XGBoost score = 0.1045  (std = 0.0065)

All Models Ranked:¶

In [51]:

models.sort_values(by='score_mean',inplace=True)
models.reset_index(inplace=True,drop=True)
models

Out[51]:

	model_name	model_object	score_mean	score_std
0	e_net	(RobustScaler(copy=True, quantile_range=(25.0,...	0.099040	0.006107
1	lasso	(RobustScaler(copy=True, quantile_range=(25.0,...	0.099052	0.006089
2	svr	(RobustScaler(copy=True, quantile_range=(25.0,...	0.099071	0.007941
3	kr	(RobustScaler(copy=True, quantile_range=(25.0,...	0.099997	0.006571
4	lgbr	LGBMRegressor(bagging_fraction=0.8, bagging_fr...	0.102830	0.006320
5	gbr	GradientBoostingRegressor(alpha=0.9, ccp_alpha...	0.102971	0.008909
6	ridg	(RobustScaler(copy=True, quantile_range=(25.0,...	0.103362	0.006744
7	xgbr	XGBRegressor(base_score=None, booster=None, co...	0.104543	0.006468
8	lnr	LinearRegression(copy_X=True, fit_intercept=Tr...	0.106361	0.008303
9	rfr	RandomForestRegressor(bootstrap=True, ccp_alph...	0.129406	0.004995
10	dtr	(RobustScaler(copy=True, quantile_range=(25.0,...	0.189363	0.011477
11	knr	KNeighborsRegressor(algorithm='auto', leaf_siz...	0.225321	0.004786
12	sgd	(RobustScaler(copy=True, quantile_range=(25.0,...	0.408903	0.037110

Awesome! We have some pretty strong predictive models so far. Let's see if we can improve our predictions through ensembling.

Ensemble Models: Simple Average¶

Our goal here is to identify which combinations of models give the best overall cross validation score when taking a simple average of their predictions.

First we'll create the class "AveragingModels" that calculates the simple average prediction of a basket of models.

In [52]:

from sklearn.base import BaseEstimator, TransformerMixin, RegressorMixin, clone

class AveragingModels(BaseEstimator, RegressorMixin, TransformerMixin):
    def __init__(self, models):
        self.models = models

    def fit(self, X, y):
        self.models_ = [clone(x) for x in self.models]
        for model in self.models_:
            model.fit(X, y)
        return self

    def predict(self, X):
        predictions = np.column_stack([
            model.predict(X) for model in self.models_
        ])
        return np.mean(predictions, axis=1)

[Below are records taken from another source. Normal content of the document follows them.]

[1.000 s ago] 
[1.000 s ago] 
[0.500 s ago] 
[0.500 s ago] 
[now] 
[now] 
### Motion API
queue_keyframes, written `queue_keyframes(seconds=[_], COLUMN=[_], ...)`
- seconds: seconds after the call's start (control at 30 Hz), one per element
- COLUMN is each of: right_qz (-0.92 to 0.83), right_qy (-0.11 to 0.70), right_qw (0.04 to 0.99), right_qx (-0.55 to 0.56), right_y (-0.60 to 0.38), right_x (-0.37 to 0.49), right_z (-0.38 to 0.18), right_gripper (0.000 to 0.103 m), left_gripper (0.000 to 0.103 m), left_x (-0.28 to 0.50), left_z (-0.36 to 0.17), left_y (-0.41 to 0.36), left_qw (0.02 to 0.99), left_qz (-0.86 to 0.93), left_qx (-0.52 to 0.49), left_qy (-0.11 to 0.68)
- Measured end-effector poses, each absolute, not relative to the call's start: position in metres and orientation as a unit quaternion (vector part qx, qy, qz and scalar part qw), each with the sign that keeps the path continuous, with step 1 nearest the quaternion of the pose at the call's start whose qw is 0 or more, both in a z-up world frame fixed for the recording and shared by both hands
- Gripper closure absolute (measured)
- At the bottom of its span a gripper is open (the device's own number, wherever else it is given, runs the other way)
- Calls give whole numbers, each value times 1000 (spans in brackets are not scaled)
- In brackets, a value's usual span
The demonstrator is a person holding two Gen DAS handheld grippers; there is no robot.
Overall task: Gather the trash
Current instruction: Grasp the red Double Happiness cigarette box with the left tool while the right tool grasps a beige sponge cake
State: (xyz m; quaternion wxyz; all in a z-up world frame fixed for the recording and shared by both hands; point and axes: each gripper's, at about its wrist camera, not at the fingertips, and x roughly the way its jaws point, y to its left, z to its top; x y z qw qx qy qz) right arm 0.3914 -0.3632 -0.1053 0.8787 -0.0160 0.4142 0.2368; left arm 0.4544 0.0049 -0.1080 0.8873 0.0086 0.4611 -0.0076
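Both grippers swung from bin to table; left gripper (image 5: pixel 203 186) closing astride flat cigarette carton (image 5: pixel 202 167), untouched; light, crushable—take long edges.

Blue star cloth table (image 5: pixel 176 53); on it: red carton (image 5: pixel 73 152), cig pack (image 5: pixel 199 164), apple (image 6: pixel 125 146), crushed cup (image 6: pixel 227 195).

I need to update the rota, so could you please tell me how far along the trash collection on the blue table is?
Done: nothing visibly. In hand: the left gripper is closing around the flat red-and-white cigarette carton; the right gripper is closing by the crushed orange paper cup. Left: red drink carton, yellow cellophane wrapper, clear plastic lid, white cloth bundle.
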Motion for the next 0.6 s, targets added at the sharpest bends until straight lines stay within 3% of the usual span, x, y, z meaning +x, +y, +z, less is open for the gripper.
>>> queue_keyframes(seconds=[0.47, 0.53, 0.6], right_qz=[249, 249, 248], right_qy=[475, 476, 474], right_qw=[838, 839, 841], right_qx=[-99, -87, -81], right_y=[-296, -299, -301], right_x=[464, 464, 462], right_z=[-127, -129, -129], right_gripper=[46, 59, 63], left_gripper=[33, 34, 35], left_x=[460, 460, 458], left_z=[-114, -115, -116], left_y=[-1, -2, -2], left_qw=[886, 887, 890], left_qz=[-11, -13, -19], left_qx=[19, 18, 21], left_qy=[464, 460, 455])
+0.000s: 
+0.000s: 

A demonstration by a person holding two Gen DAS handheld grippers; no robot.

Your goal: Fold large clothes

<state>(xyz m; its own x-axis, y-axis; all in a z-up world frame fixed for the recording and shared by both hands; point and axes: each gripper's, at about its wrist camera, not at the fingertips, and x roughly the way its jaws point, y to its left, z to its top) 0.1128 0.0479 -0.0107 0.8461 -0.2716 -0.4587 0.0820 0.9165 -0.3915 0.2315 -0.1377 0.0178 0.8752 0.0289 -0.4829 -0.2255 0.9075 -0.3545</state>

Next, we'll create a list of every combination of the models with score_mean < 0.11.

In [53]:

from itertools import combinations

def subset(lst, count):
    return list(set(combinations(lst, count)))

model_list = list(models[models['score_mean']<0.11]['model_name'])
combo = list()

for i in range(1,len(model_list)):
    combo = combo + subset(model_list, i)

print('There are {:.0f} combinations. First 20 include:'.format(len(combo)))
combo[:20]

There are 510 combinations. First 20 include:

Out[53]:

[('svr',),
 ('ridg',),
 ('lnr',),
 ('lgbr',),
 ('gbr',),
 ('kr',),
 ('e_net',),
 ('lasso',),
 ('xgbr',),
 ('e_net', 'ridg'),
 ('kr', 'ridg'),
 ('lgbr', 'ridg'),
 ('svr', 'lnr'),
 ('lasso', 'ridg'),
 ('gbr', 'xgbr'),
 ('lgbr', 'gbr'),
 ('svr', 'xgbr'),
 ('lgbr', 'lnr'),
 ('e_net', 'lgbr'),
 ('svr', 'lgbr')]

And finally, we'll apply AveragingModels to every combination. Note, this may take a while.

In [222]:

model_scores = pd.DataFrame([],columns=['models_averaged','score_mean','score_std'])

for i in range(len(combo)):
    mods = list()
    for j in range(len(combo[i])):
        mods = mods + list(models[models['model_name']==list(combo[i])[j]]['model_object'])
    avg = AveragingModels(models = mods)
    score = rmsle_cv(avg)
    model_scores.loc[len(model_scores)] = [combo[i],score.mean(),score.std()]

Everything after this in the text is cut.